Workers' Power (Potere Operaio) - POTOP/ AUTOP
Logistical and service activities in support of terrorist organizations does not exclude the direct perpetration of typical terrorist crimes, which is indicative of an operational orientation as well. Before examining this pattern, it is beneficial to expand briefly upon the organic logistical and service structures of the terrorist organizations.
All terrorist groups of the left, and in particular the better established ones, aimed at the highest possible level of self-sufficiency. Much of their funds were raised through "evolutionary expropriations" [armed robberies of banks, payrolls, and jewelry stores] and, in some cases. kidnaping for ransom. For example, the proceeds obtained by the NAP from the Moccia abduction in 1974 were used to extend their zone of operations to the north of Naples. The proceeds obtained by the BR from the Costa kidnaping for ransom in 1977 were used to finance the political abduction of Aldo Moro the following year.

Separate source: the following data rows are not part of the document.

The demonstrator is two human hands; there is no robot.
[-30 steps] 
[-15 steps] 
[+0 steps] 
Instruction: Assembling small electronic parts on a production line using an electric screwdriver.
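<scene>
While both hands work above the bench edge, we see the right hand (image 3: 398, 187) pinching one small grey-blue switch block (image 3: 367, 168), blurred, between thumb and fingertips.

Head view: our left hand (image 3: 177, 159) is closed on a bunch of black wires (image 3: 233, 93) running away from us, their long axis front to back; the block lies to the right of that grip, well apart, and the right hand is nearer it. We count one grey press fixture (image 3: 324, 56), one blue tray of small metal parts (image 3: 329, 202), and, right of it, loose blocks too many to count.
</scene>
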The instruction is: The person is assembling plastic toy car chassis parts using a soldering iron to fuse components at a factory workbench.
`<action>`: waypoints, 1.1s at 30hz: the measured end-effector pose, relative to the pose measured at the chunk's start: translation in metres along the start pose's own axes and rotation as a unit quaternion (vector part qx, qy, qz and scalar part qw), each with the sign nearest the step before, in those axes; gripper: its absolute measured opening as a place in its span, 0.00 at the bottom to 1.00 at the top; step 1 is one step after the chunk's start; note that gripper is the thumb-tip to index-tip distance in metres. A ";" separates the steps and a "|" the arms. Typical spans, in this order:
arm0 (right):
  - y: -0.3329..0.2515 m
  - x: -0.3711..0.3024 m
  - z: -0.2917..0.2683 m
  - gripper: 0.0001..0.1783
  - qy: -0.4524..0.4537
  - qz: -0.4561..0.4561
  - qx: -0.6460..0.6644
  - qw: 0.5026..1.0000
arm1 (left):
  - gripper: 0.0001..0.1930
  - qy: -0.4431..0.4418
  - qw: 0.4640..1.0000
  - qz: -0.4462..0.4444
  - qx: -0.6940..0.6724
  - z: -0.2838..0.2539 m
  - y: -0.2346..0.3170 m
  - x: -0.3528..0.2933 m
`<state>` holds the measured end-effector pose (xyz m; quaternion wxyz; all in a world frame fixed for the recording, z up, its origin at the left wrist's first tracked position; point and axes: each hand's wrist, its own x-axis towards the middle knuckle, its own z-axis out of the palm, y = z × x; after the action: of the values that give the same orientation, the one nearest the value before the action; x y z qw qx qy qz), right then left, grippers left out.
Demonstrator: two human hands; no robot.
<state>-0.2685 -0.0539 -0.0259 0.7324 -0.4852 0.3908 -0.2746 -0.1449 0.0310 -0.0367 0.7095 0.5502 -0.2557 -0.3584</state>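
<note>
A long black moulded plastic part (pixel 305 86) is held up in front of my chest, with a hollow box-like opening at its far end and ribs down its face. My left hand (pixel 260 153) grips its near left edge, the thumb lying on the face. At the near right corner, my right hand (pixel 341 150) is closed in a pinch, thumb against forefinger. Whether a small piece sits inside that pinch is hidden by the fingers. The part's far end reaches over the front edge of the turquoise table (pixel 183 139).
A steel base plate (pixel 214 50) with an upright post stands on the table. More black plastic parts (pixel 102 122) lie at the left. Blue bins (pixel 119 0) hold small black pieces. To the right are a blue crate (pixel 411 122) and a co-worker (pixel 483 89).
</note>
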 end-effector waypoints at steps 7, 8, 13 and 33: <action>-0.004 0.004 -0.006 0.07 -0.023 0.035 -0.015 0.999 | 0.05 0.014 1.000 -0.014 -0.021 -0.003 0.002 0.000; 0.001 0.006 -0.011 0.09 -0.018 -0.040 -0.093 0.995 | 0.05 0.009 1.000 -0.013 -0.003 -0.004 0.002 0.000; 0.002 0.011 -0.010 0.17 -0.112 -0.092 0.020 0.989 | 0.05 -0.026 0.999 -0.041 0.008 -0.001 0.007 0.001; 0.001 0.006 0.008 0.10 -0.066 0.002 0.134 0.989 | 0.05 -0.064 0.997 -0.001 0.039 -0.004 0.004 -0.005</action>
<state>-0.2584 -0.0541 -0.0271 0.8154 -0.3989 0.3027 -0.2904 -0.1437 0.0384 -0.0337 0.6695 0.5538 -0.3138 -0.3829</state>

Material, including weapons, motor vehicles, and other equipment, is most frequently stolen either by stealth or clamorous actions. For example, between March 30, 1980, and November 20, 1982, at least six known raids were disjointly conducted by the BR and by PL against army and air force installations and trucks to obtain weapons.
Files and other information of intelligence use were likewise often acquired through raids on offices or private dwellings. Other intelligence gathering functions were accomplished by strategically planted irregulars or points of contact. Logistical requisitioning and intelligence collection were conducted by the operational units or elements of the terrorist organizations. But for purposes of logistical or intelligence planning and distribution, other echelons, such as the logistical front and the mass front of the BR were utilized.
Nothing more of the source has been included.